-- EXERCISE --
Everything from the top of the data below through the line with "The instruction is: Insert" should be duplicated exactly, and nothing past it.

-- GIVEN MATERIAL --
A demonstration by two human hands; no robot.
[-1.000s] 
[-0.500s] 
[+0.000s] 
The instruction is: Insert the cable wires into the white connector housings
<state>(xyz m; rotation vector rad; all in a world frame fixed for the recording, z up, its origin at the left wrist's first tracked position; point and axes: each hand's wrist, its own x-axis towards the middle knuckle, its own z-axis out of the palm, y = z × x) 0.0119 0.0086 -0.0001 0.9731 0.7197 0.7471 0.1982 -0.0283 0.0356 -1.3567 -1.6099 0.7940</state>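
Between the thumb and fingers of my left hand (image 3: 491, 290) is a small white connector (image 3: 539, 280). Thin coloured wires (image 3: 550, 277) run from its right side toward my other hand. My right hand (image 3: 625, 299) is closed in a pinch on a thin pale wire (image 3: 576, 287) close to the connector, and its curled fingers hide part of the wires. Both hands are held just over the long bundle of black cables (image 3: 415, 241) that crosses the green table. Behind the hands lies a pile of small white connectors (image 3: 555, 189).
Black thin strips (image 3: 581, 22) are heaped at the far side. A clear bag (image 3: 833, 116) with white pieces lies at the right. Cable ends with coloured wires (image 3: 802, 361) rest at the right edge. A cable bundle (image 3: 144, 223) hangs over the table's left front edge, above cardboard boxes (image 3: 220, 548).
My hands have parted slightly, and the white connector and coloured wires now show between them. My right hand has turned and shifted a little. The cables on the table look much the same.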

-- FINAL ANSWER --
A demonstration by two human hands; no robot.
[-1.000s] 
[-0.500s] 
[+0.000s] 
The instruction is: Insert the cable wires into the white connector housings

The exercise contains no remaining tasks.